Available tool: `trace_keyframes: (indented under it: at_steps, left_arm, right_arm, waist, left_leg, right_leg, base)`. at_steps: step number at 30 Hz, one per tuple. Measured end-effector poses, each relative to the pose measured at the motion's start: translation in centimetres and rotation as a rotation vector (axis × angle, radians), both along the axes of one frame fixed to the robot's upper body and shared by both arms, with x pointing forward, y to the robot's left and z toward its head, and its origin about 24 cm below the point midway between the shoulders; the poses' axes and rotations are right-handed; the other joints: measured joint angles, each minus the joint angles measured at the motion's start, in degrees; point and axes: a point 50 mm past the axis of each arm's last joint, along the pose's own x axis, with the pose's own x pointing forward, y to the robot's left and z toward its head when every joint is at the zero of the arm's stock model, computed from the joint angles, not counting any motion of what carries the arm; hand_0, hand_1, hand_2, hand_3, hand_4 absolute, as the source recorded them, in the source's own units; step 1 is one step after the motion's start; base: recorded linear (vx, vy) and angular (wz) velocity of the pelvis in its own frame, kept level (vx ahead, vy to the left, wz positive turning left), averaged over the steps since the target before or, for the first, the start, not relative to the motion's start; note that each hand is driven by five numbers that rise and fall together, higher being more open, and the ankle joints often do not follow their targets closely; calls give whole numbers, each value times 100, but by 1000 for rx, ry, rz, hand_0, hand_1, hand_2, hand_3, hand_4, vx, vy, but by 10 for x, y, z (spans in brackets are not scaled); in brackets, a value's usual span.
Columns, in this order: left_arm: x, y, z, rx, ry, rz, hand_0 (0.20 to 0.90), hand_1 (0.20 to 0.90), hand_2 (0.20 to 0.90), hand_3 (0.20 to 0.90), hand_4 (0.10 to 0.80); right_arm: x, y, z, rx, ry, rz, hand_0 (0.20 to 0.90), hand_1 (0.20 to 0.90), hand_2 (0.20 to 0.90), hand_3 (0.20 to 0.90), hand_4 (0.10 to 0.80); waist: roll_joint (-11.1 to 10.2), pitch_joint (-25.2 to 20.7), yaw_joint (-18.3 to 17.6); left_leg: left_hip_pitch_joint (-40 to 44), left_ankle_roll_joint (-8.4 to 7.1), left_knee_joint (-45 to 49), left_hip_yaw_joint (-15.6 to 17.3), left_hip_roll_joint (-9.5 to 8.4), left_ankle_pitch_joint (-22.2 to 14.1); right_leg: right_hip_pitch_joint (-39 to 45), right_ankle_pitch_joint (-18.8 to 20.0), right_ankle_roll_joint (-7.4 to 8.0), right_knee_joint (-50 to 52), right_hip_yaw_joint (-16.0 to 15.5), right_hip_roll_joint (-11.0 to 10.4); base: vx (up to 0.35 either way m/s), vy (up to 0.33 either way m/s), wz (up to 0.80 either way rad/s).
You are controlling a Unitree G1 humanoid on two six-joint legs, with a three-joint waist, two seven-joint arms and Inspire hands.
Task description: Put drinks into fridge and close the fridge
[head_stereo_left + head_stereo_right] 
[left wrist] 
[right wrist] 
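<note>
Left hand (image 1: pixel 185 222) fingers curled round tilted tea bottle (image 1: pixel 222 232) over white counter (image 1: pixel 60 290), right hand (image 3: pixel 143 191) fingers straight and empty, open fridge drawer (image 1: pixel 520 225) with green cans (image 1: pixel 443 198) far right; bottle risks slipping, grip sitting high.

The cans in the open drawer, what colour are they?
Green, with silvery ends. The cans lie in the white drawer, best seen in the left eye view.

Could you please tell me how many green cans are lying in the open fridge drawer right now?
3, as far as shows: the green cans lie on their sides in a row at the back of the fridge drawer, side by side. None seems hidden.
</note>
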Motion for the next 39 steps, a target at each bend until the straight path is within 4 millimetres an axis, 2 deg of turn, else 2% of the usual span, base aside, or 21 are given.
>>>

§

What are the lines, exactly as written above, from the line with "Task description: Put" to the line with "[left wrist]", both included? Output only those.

Answer area ::
Task description: Put drinks into fridge and close the fridge
[head_stereo_left + head_stereo_right] 
[left wrist] 

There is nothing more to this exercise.